Среда была рабочим днём — не в кафе, а дома. Мира вернулась с утренней смены в половине четвёртого, поела, немного поспала, проверила, задала ли Злата вопрос учительнице по математике — та сказала, что задала, хотя по лицу было видно, что не задала, — и дождалась, пока мама уйдёт на вечерние курсы бухгалтерского учёта. Она повышала квалификацию по средам, возвращалась в девять. Злата до восьми была у подруги. Окно было чистым, предсказуемым, трёхчасовым.

Мира ценила предсказуемость.

В семь вечера она закрыла дверь на щеколду.

Ритуал начинался задолго до того, как открывался ноутбук — это она поняла ещё в первые недели. Нельзя просто сесть и начать. Нужно было сначала стать другой, а это требовало времени и последовательности. Как хирург моет руки не потому что они грязные, а потому что это часть перехода — из одного состояния в другое.
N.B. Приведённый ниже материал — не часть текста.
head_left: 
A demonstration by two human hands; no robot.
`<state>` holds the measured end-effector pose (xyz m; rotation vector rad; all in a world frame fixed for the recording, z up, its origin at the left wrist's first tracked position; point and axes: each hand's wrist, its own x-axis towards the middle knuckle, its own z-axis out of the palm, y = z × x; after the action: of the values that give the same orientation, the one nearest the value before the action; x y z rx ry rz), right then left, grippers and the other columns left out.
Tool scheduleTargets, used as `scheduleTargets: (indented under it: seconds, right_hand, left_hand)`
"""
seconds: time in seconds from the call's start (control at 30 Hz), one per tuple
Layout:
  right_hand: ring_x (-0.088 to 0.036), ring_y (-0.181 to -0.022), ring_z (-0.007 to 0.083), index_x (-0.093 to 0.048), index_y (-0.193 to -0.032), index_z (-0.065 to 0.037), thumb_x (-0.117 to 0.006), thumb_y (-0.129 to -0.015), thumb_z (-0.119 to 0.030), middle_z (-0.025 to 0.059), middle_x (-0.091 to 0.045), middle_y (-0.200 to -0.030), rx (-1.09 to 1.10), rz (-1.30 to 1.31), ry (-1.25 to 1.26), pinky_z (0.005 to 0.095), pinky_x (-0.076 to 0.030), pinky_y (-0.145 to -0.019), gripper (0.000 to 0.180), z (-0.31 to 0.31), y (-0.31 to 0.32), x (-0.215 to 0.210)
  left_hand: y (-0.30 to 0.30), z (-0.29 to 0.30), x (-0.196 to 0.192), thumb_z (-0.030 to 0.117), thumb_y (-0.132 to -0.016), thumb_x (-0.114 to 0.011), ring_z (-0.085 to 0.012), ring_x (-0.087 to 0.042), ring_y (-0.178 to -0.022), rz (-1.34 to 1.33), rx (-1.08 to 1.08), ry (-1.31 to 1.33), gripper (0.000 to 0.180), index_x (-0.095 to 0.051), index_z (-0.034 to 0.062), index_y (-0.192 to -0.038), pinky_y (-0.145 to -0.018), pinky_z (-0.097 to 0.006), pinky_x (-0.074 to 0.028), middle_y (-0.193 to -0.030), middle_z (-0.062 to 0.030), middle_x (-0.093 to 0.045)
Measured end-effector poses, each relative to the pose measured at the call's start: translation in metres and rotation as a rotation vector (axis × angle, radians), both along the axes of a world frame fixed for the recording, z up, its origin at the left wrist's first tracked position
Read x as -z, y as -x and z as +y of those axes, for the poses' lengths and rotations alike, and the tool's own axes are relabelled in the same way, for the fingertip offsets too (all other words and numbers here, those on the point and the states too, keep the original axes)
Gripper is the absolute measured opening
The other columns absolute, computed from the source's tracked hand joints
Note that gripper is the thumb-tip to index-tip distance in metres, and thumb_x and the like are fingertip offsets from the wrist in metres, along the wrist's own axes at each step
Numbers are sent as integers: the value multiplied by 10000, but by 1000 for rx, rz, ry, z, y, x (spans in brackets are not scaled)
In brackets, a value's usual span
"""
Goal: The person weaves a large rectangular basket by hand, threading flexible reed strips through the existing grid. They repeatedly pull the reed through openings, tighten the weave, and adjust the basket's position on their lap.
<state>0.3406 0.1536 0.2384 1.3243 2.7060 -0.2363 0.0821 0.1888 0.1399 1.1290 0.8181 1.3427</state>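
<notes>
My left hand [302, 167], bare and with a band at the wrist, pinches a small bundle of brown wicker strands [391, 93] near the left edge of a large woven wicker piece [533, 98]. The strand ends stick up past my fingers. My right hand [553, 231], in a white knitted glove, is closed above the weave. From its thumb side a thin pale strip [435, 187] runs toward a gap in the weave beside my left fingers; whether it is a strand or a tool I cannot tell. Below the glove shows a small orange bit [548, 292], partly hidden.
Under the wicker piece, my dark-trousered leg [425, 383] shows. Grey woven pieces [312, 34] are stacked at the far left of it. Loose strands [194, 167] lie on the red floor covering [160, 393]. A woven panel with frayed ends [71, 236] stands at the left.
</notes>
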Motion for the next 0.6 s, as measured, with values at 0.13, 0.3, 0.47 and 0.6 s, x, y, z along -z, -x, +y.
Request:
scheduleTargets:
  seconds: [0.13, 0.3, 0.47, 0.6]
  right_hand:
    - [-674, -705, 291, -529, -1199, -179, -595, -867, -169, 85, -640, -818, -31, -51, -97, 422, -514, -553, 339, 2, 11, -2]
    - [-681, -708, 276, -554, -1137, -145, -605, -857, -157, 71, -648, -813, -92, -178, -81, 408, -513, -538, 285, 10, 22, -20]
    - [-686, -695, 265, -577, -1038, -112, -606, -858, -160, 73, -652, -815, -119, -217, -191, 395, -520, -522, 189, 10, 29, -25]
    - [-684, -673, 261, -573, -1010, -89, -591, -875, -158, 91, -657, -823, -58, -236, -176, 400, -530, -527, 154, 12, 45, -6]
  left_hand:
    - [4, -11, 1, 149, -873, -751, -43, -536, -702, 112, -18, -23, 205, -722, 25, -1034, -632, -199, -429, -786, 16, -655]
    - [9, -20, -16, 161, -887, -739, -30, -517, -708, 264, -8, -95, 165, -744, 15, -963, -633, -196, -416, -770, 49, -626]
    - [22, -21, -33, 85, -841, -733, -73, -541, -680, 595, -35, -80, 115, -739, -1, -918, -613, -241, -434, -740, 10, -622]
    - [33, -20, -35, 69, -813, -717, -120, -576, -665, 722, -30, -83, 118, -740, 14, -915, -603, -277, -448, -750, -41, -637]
Сначала душ. Горячий, короткий. Она стояла под водой и смотрела на плитку — старую, с трещиной в левом нижнем углу, которую они так и не починили, — и не думала ни о чём конкретном. Это тоже было частью ритуала: очистить голову от Миры Коваленко, от Флорентина, от трёх тысяч двухсот шекелей.

Потом волосы — распущены, чуть подсушены феном. Не потому что так красивее. Потому что Миланда носила волосы распущенными, а Мира обычно собирала их в хвост. Это была маленькая, но важная граница — одна из многих маленьких границ, из которых складывалась большая стена между ними.

Лёгкий макияж — тоже Миландин, не Мирин. Мира не красилась почти никогда, разве что чуть-чуть на работу в кафе. Миланда красилась иначе — ярче, увереннее, с той особой тщательностью, которая говорит: я знаю, на что смотрят, и дам им именно это.

Мира смотрела на себя в зеркало.

Из зеркала смотрела Миланда.

Это был момент, который она никогда не могла описать точно — даже себе самой, в мыслях. Не раздвоение личности, ничего патологического. Просто переключение. Как переключают свет в комнате — был один, стал другой, и комната та же, и ты тот же, но всё выглядит иначе.

— Ну, — сказала она своему отражению тихо, по-русски. — Поехали.

* * *

Кольцевая лампа давала ровный мягкий свет — Арик когда-то потратил час, объясняя ей про цветовую температуру и углы падения. Мира тогда слушала вполуха и думала, что это излишне, но потом поняла: свет действительно важен — не для качества картинки, а для неё самой. При правильном свете лицо выглядело иначе. При правильном свете было легче быть Миландой.

Она открыла платформу. Проверила входящие запросы — несколько новых, несколько от постоянных. Постоянных она не любила — они начинали думать, что знают её, задавали личные вопросы, иногда писали, когда она была офлайн. Это нарушало границу. Новые были проще — они приходили за Миландой и уходили с Миландой, не претендуя на большее.

Она выбрала двоих. Включила камеру.

И стала.

Не Миландой — это слово звучало слишком театрально, слишком громко для того, что происходило на самом деле. Просто стала другой версией себя. Той, которая знает все нужные слова. Той, которой не страшно. Той, которая умеет смотреть в камеру с улыбкой, за которой ничего нет.

Первый был немногословным. Таких она предпочитала — не нужно было много говорить, достаточно было присутствовать, двигаться, соответствовать тому образу, который они создавали у себя в голове. Миланда исполняла то, что от неё ждали — движения, взгляды, интонации — с той профессиональной точностью, которая приходит, когда долго делаешь одно и то же и перестаёшь думать о процессе.

Она не думала о процессе.

Она думала о доме на Шенкин.

О том, как архитектор в тридцать восьмом году решал проблему северного фасада — северный всегда сложнее, меньше света, больше влаги, штукатурка отходит быстрее. Какой состав он использовал? Известковый, наверное — в тридцатых цемент был дороже. Известковый дышит, это хорошо. Но требует регулярного обновления, это плохо.